Ask HN: What are your favorite magazines? - nullbyte
I see a lot of threads for book recommendations, but I haven&#x27;t seen one yet for magazines. What are your favorites, HN?
======
SyneRyder
Future Music & Computer Music. I don't buy them regularly (each issue costs
about $20 - $25 in Australia), but I keep the issues I've bought and found
them surprisingly timeless. The artist interviews are often about the creative
process & workflows. They interviewed Moby just before his Play album went to
#1, and it contains my favorite quote on impostor syndrome:

 _" I'd done a mix here and I put it on headphones. Then I thought, just for
fun I'd put on [The Prodigy's] The Fat Of The Land. It sounded a million times
better so I got very depressed.... When you're working by yourself you can
lose objectivity so quickly and molehills become mountains. I'll be working on
a song and if I can't get the kick drum to sound right I'll think I'm a
failure and walk around Manhattan, mourning my fate.

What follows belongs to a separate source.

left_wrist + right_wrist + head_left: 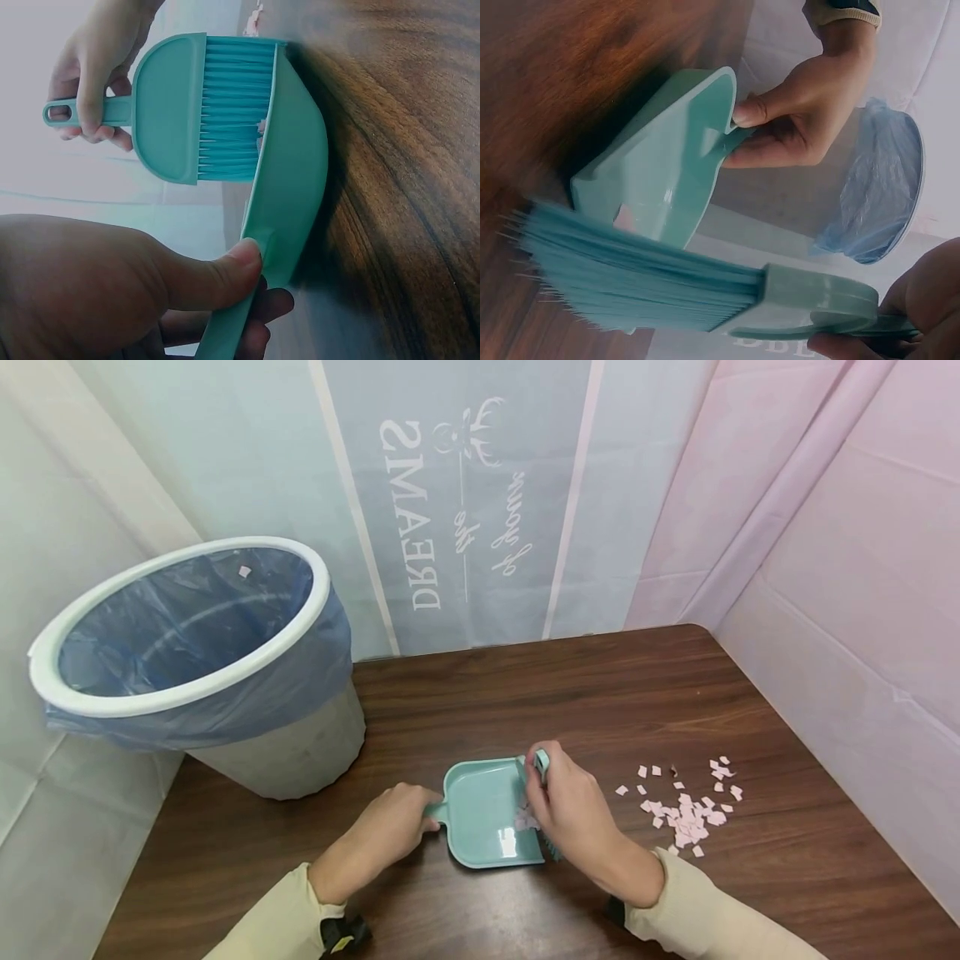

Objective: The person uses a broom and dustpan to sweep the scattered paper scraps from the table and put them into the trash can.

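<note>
My left hand grips the short handle of a teal dustpan, its thumb on top in the left wrist view. The pan lies on the wooden table with its open edge facing right. In my right hand is a matching hand brush, held upright by its handle. Its teal bristles stand at the pan's open edge. A few pale pink paper bits lie inside the pan by that edge. Right of the brush, a loose pile of pink paper squares is spread over the table.
A grey waste bin with a white rim and blue liner bag stands at the back left. One paper square clings to its liner. Behind the wooden table hangs a printed curtain; a pale wall covering borders the right.
</note>
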The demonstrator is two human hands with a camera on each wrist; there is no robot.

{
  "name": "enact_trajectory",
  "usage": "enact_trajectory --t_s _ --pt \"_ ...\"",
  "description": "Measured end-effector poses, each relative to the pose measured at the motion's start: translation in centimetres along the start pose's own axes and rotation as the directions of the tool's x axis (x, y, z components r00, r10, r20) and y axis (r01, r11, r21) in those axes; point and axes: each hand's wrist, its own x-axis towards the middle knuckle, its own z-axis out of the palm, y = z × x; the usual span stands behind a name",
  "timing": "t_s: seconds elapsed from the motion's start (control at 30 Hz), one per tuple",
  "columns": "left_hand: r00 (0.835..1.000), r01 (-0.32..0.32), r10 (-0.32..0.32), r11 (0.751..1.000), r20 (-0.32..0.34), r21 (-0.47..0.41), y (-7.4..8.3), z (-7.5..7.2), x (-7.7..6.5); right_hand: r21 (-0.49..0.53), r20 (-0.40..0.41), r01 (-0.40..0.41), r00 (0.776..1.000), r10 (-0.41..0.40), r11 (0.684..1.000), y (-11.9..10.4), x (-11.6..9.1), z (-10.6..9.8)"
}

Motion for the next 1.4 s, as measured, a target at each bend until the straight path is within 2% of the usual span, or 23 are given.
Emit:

It doesn't matter that
I've made lots of records in the past. All that matters is I can't get one
kick drum right. And all I can think about is my career's over and I'm going
to have to become a fries chef at McDonalds." \- Moby (pg 63, Future Music 84,
July 1999)_

------
alehul
The New Criterion - They're the only politically conservative magazine that
pens clever arguments, and in a verbose style like The New Yorker. Their arts
critiques are rooted in a love of classic periods like Romanticism and
Renaissance.

Jacobin - A pro-socialism/communism magazine with beautiful design and often
convincing arguments.

Lapham's Quarterly - A history magazine that ties past events to current ones;
often super interesting.

The Hedgehog Review - Very educational, focused on a specific topic each
issue.

Inference Review - New and online-only, but full of brilliant content from the
likes of Noam Chomsky, and generally leaders of respective fields. Side note:
"Trump and the Trumpists" (Vol 3 Issue 1) was the most insightful, unbiased
and accurate explanation of Trump voters I had ever read.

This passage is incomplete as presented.